Ahead of this hard-fought encounter the Pirates welcomed fly-half Luke Scully back from injury. Alex Schwarz was selected to partner him wearing the ‘9’ shirt and Antonio Kiri Kiri was named at ‘7’.

When the team emerged from the tunnel, lock Danny Cutmore and fit again wing Robin Wedlake led the side out, each set to make their 50th appearances for the team. Both sides then lined up with the match officials in front of the stand, ready to observe a two minute silence following the sad passing of Prince Philip, Duke of Edinburgh, on Friday.
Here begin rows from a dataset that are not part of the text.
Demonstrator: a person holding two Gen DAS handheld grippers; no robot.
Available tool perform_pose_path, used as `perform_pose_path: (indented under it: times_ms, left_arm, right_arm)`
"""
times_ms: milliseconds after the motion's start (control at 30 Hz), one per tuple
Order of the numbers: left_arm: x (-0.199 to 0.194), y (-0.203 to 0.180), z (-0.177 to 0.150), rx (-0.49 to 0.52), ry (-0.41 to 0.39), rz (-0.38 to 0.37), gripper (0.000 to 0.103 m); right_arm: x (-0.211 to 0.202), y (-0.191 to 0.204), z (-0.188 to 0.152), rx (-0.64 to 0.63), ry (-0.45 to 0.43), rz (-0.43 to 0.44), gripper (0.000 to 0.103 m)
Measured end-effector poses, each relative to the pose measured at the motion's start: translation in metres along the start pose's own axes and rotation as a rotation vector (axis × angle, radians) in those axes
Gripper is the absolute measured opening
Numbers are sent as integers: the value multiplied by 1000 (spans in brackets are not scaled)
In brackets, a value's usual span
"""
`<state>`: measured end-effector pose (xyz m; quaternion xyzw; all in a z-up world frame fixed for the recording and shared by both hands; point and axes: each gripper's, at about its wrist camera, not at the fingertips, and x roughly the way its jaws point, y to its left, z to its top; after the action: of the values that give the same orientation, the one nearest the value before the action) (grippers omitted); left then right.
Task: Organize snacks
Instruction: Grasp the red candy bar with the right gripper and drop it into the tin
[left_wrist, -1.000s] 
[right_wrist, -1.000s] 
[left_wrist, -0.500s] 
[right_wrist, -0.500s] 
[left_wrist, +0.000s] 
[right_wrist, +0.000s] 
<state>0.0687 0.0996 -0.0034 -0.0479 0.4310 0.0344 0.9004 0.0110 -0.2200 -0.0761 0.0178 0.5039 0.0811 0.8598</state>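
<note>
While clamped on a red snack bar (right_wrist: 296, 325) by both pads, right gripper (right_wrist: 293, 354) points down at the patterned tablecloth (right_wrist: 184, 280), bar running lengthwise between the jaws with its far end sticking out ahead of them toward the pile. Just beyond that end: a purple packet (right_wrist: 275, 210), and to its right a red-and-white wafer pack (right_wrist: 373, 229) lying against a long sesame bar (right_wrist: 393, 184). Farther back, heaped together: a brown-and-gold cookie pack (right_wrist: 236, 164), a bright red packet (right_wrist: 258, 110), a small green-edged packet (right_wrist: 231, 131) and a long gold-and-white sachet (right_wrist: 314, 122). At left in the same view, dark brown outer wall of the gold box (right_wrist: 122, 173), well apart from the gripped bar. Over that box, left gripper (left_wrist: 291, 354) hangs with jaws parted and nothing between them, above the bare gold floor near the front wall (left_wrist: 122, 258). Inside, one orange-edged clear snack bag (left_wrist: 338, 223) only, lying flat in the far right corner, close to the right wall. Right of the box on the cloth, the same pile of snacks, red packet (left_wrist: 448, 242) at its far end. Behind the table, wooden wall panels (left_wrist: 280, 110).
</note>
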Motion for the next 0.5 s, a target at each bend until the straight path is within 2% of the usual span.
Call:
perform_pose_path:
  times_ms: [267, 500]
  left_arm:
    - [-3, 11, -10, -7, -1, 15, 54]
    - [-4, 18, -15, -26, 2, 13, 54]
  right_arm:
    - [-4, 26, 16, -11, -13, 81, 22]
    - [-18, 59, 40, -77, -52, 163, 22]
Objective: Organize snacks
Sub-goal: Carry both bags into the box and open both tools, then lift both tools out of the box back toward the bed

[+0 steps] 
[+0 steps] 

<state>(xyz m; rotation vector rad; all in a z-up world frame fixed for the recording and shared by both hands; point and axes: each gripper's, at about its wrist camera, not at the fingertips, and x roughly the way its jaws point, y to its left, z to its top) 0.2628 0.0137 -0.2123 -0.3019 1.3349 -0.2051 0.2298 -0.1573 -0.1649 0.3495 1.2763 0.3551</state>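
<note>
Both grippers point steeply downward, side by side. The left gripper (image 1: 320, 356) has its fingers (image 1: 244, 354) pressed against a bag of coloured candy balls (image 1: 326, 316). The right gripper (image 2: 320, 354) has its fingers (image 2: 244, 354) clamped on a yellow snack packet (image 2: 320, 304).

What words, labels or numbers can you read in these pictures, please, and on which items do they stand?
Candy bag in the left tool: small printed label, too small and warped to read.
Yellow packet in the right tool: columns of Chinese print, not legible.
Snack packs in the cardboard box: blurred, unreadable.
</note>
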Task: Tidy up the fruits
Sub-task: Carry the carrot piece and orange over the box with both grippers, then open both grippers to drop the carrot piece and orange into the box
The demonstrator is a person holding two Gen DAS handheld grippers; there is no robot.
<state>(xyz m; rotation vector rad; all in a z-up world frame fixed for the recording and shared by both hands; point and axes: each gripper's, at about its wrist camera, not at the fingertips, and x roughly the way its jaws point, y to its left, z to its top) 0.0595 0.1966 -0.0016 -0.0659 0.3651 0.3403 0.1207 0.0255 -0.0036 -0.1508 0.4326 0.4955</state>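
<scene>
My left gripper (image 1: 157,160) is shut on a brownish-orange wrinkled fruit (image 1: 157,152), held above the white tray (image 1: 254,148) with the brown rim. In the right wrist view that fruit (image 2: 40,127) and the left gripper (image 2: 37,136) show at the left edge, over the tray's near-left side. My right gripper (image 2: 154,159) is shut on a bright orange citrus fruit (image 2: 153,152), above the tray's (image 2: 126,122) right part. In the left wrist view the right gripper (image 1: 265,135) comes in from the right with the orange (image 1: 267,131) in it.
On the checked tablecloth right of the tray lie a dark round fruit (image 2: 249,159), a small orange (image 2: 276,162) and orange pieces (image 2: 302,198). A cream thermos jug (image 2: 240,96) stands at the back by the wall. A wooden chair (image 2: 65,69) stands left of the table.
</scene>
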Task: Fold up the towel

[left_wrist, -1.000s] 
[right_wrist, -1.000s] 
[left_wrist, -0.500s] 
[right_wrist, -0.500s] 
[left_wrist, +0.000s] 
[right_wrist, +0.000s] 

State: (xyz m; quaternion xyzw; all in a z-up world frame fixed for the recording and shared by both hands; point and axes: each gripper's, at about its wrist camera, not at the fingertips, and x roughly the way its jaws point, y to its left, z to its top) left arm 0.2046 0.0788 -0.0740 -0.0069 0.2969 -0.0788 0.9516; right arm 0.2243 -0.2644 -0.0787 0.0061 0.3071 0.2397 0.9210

As a mark of respect, the teams and match officials also wore black armbands and the club flags were flown at half-mast.  

The Trailfinders opened the scoring in just the third minute, when one of their own celebrating a 50th appearance, prop Elliot Millar-Mills, drove over for a try at the old Western National corner. Fly-half Craig Willis added the extras.

In a match that was competitive and feisty, as the Pirates looked to make a quick response it was perhaps no surprise that ‘Sir’, referee Mr. Leal, stepped in to speak to both captains.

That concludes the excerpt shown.